* **Your goal**: Each line below must be reproduced exactly, though the pictures are to be dropped.

* **Raw data**:
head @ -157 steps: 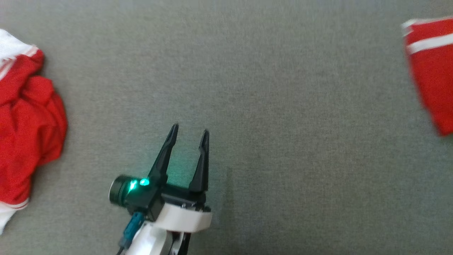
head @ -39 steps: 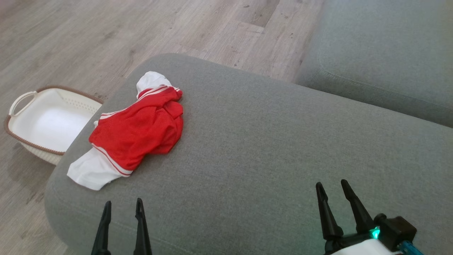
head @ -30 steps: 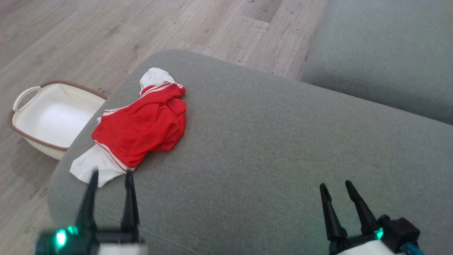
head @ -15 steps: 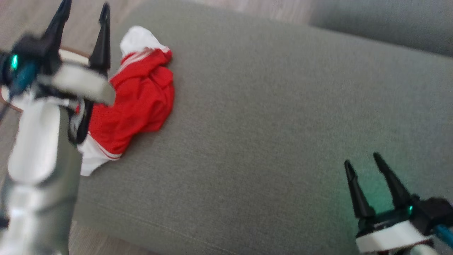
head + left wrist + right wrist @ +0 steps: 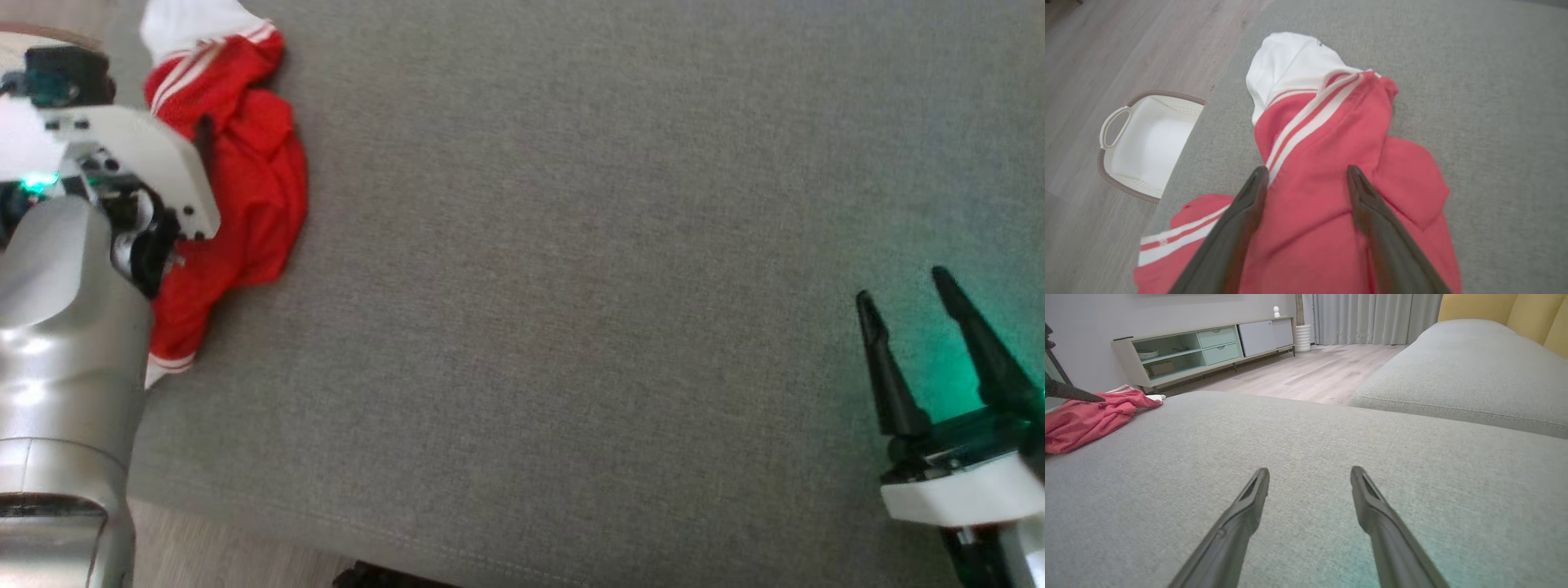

* **Reply**:
head @ -157 steps: 
head @ -39 steps: 
head @ -30 steps: 
head @ -15 steps: 
head + left wrist + right wrist @ +0 steps: 

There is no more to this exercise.